(Task item):
The lines you need are those holding the word "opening"; pull them from the material.

(Collected data):
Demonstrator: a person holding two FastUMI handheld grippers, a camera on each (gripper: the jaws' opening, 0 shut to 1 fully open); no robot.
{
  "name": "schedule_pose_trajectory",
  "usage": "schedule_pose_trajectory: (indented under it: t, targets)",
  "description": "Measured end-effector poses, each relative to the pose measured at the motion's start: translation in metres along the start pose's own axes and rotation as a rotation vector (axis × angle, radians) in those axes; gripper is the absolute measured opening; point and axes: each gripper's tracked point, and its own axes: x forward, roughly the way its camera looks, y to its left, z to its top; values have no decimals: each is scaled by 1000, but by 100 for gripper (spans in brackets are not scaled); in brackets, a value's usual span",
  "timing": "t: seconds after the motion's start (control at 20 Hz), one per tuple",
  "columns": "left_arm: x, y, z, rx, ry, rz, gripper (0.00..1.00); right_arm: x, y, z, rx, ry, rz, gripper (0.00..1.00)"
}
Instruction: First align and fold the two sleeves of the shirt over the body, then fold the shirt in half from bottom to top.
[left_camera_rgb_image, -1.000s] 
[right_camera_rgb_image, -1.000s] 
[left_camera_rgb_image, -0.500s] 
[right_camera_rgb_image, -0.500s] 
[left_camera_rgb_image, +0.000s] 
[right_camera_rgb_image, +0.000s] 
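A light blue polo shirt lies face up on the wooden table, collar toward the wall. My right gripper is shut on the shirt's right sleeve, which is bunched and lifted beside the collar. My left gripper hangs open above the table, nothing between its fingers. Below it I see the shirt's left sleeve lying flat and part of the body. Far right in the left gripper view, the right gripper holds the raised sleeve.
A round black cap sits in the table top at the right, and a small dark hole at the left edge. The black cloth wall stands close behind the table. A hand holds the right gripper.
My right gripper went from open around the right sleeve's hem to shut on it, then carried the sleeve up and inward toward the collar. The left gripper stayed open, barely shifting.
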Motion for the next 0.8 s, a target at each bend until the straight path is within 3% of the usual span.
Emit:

(Answer):
Demonstrator: a person holding two FastUMI handheld grippers, a camera on each (gripper: the jaws' opening, 0 shut to 1 fully open); no robot.
  "description": "Measured end-effector poses, each relative to the pose measured at the motion's start: translation in metres along the start pose's own axes and rotation as a rotation vector (axis × angle, radians) in those axes; gripper is the absolute measured opening; point and axes: each gripper's tracked point, and its own axes: x forward, roughly the way its camera looks, y to its left, z to its top; values have no decimals: each is scaled by 1000, but by 100 for gripper (spans in brackets are not scaled); in brackets, a value's usual span",

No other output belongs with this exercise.